Alle Partner bringen ihre Expertise und ihr Netzwerk mit. So hat die Fankhauser Arealentwicklungen AG unter anderem das «NetworkLAB Life Science» in Muttenz initiiert und baut in Arlesheim das Industrie-4.0-Grossprojekt «Uptown Basel». Geschäftsführer Hans-Jörg Fankhauser hat vor allem die gut ausgebildete Generation Y im Blick: «Wir Älteren denken, sie sind verrückt, aber wir wollen ihnen eine Chance geben, in Ruhe ihre Ideen zu entwickeln.»
Die Startup Academy ist ihrerseits vor einem Jahrzehnt in Basel entstanden und betreibt mittlerweile sieben Standorte in der Schweiz, bis Ende Jahr sogar neun. Moritz Kistenmacher, Geschäftsleiter der Startup Academy Liestal, sieht im «cleantechLAB» grosses Potenzial: «Nachhaltige Geschäftsideen kommen immer mehr, gerade von jungen Gründerinnen und Gründern.»
Bestehende Strukturen aufbrechen
Der neue Coworking-Space in Liestal steht somit symbolisch für die Innovationskraft des Raums Basel/Baselland wie auch für die neuen Businesschancen, die Cleantech verheisst: «Schweizer Firmen sind führend im Bereich Cleantech weltweit, und die Region Basel nimmt dabei eine ganz wichtige Rolle ein», sagte Laura Grazioli, grüne Landrätin und Vorstandsmitglied der Startup Academy Liestal, am ersten Netzwerkanlass des «cleantechLAB» von letzter Woche. Cleantech-Firmen würden neuste Erkenntnisse und Technologien aufgreifen, die Ressourcen schonen oder schützen würden. Mit neuen Ansätzen würden sie bestehende Strukturen aufbrechen und neue Chancen generieren. «Wir brauchen Ideen, die Prinzipien von Wirtschaftlichkeit mit Prinzipien der Nachhaltigkeit auf kreative Art und Weise verbinden», fasste Laura Grazioli zusammen. Für sie stehe fest: Zukunftsfähiges Wachstum sei qualitatives Wachstum, das einen Mehrwert für heutige und zukünftige Generationen schaffe.

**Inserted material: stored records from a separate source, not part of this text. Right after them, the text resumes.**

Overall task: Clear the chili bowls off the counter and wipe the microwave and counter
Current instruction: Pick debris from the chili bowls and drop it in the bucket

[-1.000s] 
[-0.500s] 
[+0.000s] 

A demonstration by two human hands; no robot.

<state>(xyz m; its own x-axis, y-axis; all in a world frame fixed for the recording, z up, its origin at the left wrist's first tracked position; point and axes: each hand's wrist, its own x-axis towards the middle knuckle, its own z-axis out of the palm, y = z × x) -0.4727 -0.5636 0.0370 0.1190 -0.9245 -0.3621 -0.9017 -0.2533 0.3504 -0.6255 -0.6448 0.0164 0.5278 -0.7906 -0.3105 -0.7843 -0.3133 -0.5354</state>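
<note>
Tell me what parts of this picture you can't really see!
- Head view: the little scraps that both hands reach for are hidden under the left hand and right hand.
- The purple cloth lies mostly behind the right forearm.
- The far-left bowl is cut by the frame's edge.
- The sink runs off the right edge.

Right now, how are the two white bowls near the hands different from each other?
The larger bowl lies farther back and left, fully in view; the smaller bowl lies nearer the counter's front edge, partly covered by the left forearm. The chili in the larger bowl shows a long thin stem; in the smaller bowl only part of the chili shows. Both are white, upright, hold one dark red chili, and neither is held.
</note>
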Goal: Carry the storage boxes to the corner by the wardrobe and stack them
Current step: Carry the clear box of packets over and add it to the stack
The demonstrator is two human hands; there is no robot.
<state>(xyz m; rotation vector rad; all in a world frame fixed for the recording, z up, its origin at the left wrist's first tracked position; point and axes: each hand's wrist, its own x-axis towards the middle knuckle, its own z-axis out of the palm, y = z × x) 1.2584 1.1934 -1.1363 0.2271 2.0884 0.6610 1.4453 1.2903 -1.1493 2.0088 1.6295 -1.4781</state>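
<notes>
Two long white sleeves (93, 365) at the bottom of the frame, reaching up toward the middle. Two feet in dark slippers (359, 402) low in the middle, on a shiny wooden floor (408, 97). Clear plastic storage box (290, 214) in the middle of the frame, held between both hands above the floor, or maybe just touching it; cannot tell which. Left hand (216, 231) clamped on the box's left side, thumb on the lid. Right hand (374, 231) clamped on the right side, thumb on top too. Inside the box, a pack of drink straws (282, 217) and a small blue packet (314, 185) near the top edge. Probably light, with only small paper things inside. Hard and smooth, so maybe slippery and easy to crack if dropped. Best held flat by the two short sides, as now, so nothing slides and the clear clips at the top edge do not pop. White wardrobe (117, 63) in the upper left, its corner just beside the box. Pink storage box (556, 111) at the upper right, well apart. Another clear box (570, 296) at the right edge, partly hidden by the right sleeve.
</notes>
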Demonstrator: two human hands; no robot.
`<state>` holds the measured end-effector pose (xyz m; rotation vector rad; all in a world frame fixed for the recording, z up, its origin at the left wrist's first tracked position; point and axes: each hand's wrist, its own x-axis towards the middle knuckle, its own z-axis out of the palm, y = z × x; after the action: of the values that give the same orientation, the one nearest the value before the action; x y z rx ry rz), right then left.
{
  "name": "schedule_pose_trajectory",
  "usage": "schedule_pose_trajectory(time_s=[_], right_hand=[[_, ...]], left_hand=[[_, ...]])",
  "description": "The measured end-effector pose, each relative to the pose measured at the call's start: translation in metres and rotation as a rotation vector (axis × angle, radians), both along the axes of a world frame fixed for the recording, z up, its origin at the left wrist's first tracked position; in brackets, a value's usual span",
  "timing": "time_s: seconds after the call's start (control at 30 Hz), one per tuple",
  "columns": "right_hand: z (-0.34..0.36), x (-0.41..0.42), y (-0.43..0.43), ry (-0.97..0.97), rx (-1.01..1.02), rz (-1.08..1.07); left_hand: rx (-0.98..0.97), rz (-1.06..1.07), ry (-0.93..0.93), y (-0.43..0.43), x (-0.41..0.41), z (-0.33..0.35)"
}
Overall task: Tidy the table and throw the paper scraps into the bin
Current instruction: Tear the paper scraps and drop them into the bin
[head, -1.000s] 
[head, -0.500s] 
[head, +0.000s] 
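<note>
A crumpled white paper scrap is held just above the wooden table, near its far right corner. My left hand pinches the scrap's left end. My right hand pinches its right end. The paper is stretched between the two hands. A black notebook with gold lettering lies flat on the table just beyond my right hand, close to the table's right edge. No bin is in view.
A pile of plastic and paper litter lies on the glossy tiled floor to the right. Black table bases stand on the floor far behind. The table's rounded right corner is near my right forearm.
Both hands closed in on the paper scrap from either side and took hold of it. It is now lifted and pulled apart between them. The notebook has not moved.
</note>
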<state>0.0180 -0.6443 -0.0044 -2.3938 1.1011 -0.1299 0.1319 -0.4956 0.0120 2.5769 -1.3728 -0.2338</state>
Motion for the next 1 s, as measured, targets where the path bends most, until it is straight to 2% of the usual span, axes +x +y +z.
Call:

Inspirierende Worte fand auch Noah Heynen, Geschäftsführer der Firma Helion, die im Bereich Fotovoltaik, Stromspeicher, Wärmepumpen und Elektromobilität tätig ist. Als er vor zwölf Jahren zum Banker gegangen sei, habe dieser ihm angesichts der Prognosen im Solarmarkt nahegelegt, sein Talent nicht zu verschwenden und die «grünen Finken» abzulegen. Doch Heynen liess sich nicht beirren: Heute liegt das ehemalige Start-up mit 250 Leuten und zehn Prozent Marktanteil schweizweit ganz vorne.
Von Solarstrom bis Dünger
Im zweiten Teil des Abends im Tenum hielten sechs Cleantech-Start-ups einen Pitch und gaben einen Eindruck davon, was für Unternehmen bald ins Liestaler «cleantechLAB» einziehen könnten. «Green-Y» und «Cowa» spezialisieren sich auf Energiespeicher, «Vuna» baut Abwassersysteme und stellt Dünger aus Urin her, «sun2wheel» verknüpft Solarstrom und Elektroautos, «myEnergyGuide» ist eine App für Energieberatung, und «UpBoards» rezykliert Plastikabfall, der sonst in der Verbrennungsanlage landen würde, zu Platten, die ähnlich wie Holzplatten verwendet werden können.
Geografische Position spielt Rolle
Einer, der sich über das «cleantechLAB» besonders freut, ist Thomas Kübler, Leiter der Standortförderung Baselland. «Es passt gut zu den Gründungsaktivitäten, die hier Tradition haben», sagte er an der vorgängigen Medienkonferenz – wozu er auch das Oberbaselbiet als «Medtech-Geburtsort» zählt. Die geografische Position von Liestal spiele eine grosse Rolle. Nicht nur wegen der Verkehrserschliessung und der Nähe zu den Hochschulen, sondern eben auch wegen der Produktanwendungen in Baselbieter und Oberbaselbieter Firmen.
Wann das erste Start-up ins «cleantechLAB» einzieht, steht noch nicht fest. Laut Sandrine Straub haben einige bereits ihr Interesse angemeldet und Ende letzter Woche seien nochmals vier weitere dazugekommen.